● **Exercise instructions**
Give back each line of the listing below that contains the string "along".

________________________________________

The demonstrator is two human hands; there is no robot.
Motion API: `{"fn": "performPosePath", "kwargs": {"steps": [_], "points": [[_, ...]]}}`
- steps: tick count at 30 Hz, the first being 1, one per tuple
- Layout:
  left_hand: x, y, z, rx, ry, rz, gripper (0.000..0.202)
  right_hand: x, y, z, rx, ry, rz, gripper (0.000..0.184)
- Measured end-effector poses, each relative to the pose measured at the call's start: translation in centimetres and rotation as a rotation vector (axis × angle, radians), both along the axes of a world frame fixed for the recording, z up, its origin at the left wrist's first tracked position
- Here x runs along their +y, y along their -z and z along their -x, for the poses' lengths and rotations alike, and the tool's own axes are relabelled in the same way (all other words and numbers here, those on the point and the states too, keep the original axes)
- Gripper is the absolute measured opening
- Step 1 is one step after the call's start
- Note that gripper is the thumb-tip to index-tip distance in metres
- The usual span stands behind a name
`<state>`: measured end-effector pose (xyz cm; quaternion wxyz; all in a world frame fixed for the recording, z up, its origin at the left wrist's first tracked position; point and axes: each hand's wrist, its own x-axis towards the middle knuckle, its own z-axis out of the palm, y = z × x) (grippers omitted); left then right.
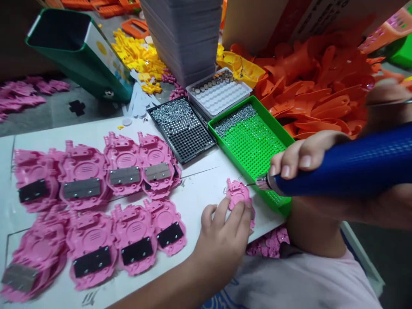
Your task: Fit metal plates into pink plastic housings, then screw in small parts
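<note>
My left hand (225,234) presses a small pink plastic shell (237,194) flat on the white board (199,193), fingers curled over its lower part. My right hand (309,161) grips a blue electric screwdriver (347,165). The screwdriver's thin bit points left, its tip just above the pink shell. A green tray (280,137) of small screws lies right behind the shell.
Two rows of pink shells (96,206) with metal plates cover the board's left. A black screw tray (182,128) and a white tray (220,92) of button cells sit behind. Orange parts (315,81), yellow parts (138,53), a green box (77,51) and a grey stack (186,34) crowd the back.
</note>
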<state>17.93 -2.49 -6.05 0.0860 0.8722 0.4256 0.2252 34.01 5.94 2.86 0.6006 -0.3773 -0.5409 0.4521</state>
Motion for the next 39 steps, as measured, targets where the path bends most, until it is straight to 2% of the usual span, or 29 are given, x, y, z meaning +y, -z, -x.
{"fn": "performPosePath", "kwargs": {"steps": [3,6,12,17,21,24,28,30,32,34,37,39], "points": [[0.0,0.0,0.0,0.002,-0.002,0.001,0.034,0.1,0.1,1.2,0.094,-0.102,0.033,0.037],[-0.1,0.2,0.0,0.002,-0.007,-0.001,0.034,0.6,0.5,1.5,0.068,-0.100,0.033,0.048],[-0.2,0.4,-0.1,0.009,-0.030,-0.031,0.033,0.9,1.5,1.6,0.040,-0.121,0.013,0.047],[-0.2,0.3,-0.2,-0.013,-0.038,-0.033,0.029,0.3,1.8,1.5,-0.026,-0.146,0.054,0.027],[-0.1,0.3,-0.3,-0.043,-0.043,-0.023,0.027,0.3,1.8,1.2,-0.114,-0.225,0.042,0.025],[-0.1,0.3,-0.2,-0.048,-0.037,-0.005,0.027,0.7,2.2,1.4,-0.135,-0.281,0.007,0.028],[0.0,0.4,0.1,-0.053,-0.007,0.004,0.027,1.6,1.9,0.9,-0.026,-0.286,-0.037,0.051],[0.1,0.3,0.3,-0.051,0.008,0.013,0.028,2.0,1.0,-0.1,0.032,-0.278,-0.075,0.044],[0.2,0.3,0.4,-0.049,0.016,0.017,0.030,2.3,0.0,-1.7,0.026,-0.193,-0.113,0.025],[0.3,0.2,0.4,-0.052,0.017,0.017,0.033,2.7,-0.5,-3.1,0.006,0.030,-0.185,0.017],[0.3,0.2,0.3,-0.054,0.011,0.016,0.033,3.5,0.4,-4.4,0.047,0.429,-0.328,0.020],[0.3,0.2,0.3,-0.057,0.011,0.015,0.032,4.0,1.5,-4.6,0.074,0.624,-0.330,0.026]]}}
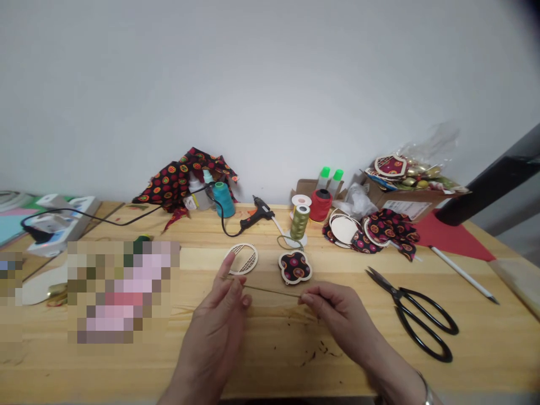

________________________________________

● **Solution**
- Measured end-effector poses, each relative to the pose measured at the call's start: translation in centimetres and rotation as a rotation vector (axis × angle, radians), both along the axes of a world frame fixed for the recording, z up, its origin at the left wrist's first tracked position
- Here x runs along their +y, y along their -z and z along their -x, for the poses' lengths and rotations alike, and the tool's own axes are relabelled in the same way (all other words and numbers here, those on the point and the states too, keep the original axes)

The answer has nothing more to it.